Is it possible to be in a constant state of inspiration?
Take Blogging for example. A few weeks ago I posted an entry every day to see if I would reach more people. I went from great responses at first and then by the end of the week, nothing. I was trying to see if the frequency of my postings would generate more traffic but it has more to do with quality over quantity (as I’m sure you experienced bloggers can attest). As my postings became more frequent, I became less excited about them. They became shorter and less inspiring, even to me. I want my posts to be something I’m proud of not just something that I have to crank out in order to keep people engaged. I read some blogging advice recently that suggested not looking at the stats because it that’s what you’re blogging for, you’re going to get discouraged. Felt that. So now, I’m back to where I started; blogging because I want to learn, and have a place to share that knowledge. If people want to join me, I’m thrilled! If not, I’m still doing what I need to for finding fulfillment in a creative outlet.
Another example of lack of motivation/inspiration I’m feeling is in my job search. I’m feeling burnt out and less successful because of it.
In light of that, my good friend encouraged me recently to take a break from job hunting. After a serious meltdown a few days ago, she helped me realize that I’ve been on this quest for about a year. That’s a long time. Yes, I’ve had a full time job that has paid the bills and is low stress, etc. and I’m thankful for that. I’ve been wanting to move on for quite a while for various reasons and it’s been mentally exhausting to feel stuck. My goal is to start a job that would put me on a career tract, even if it’s not my “dream job,” I’m hoping for some direction in the next step. Since I haven’t found this yet, I’ve gotten discouraged and somewhat desperate. My friend suggested taking a month off but I’m going to start off with a week break. This break will mean:
- No job searches on search engines
- No cover letter writing
- No resume editing
- No intentional networking
- More book reading
- More blogging
- More social dancing
- More running
- More serving or investing in other people
This will be a guilt-less break where I won’t let myself feel bad for not job searching. I didn’t realize how much it felt like school still; always a mental weight of feeling like I’m not doing enough work. I just need to let some things go. I trust the right job will come at the exact right time. Maybe I need to step back and let things fall into place.

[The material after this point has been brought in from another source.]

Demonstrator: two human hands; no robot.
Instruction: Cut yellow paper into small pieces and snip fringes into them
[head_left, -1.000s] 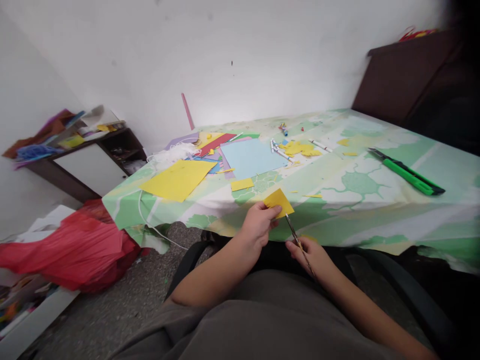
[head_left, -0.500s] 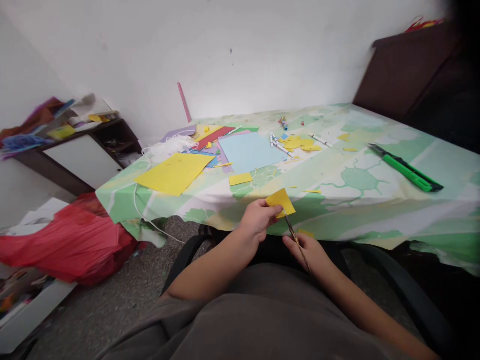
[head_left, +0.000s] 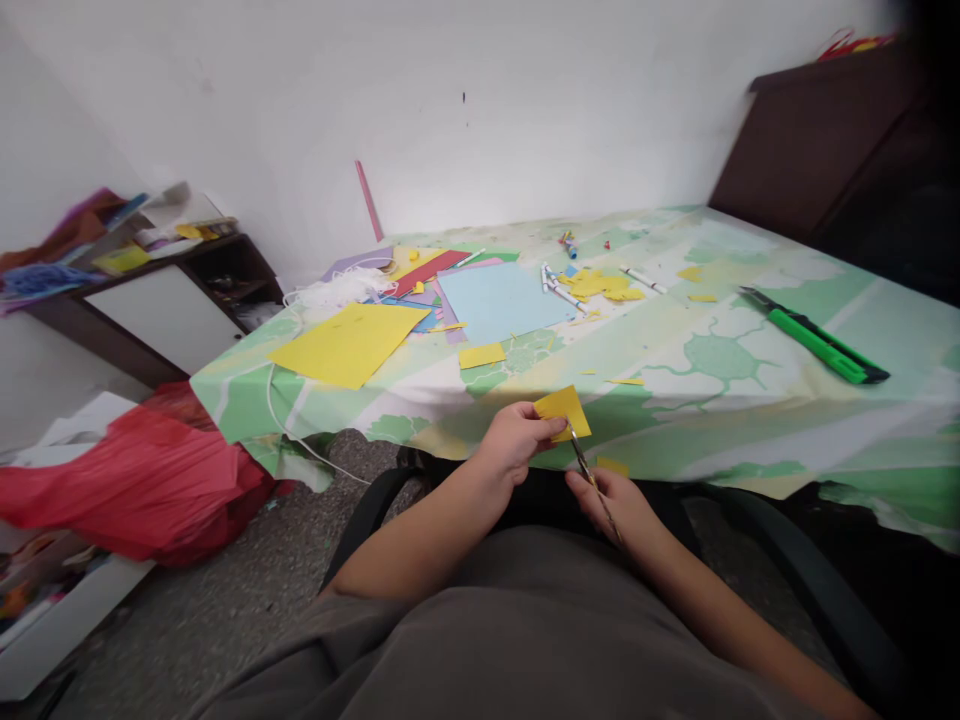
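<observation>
Pinched between the thumb and fingers of my left hand (head_left: 521, 438) is a small yellow piece of paper (head_left: 568, 405), held just off the table's front edge. My right hand (head_left: 616, 500) is closed around a slim pair of scissors (head_left: 583, 462). The blades point up and away from me, and their tips meet the lower edge of the paper near my left thumb. My right fingers partly hide the handles. Another bit of yellow paper (head_left: 613, 466) shows just beyond my right hand, against the hanging cloth.
A patterned cloth covers the table (head_left: 660, 330). On it lie a large yellow sheet (head_left: 349, 345), a light blue sheet (head_left: 499, 300), yellow scraps (head_left: 600, 283), several markers (head_left: 559, 290), white cord (head_left: 337, 290) and a green utility knife (head_left: 817, 340) at right. A red bag (head_left: 165, 480) stands at left.
The yellow paper has tilted slightly and its near edge sits a little lower around the scissor tips. Both hands are otherwise almost in the same place.
</observation>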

So, no I don’t think that it is possible to maintain a complete, 100% inspiration. I believe that inspiration can be maintained in varying degrees that reach for fullness but sometimes people just need to take a break too. What do you think? Are there good (or bad) things in your life that you need to take a break from in order to gain back inspiration. How do you maintain inspiration and productivity if a break is not an option?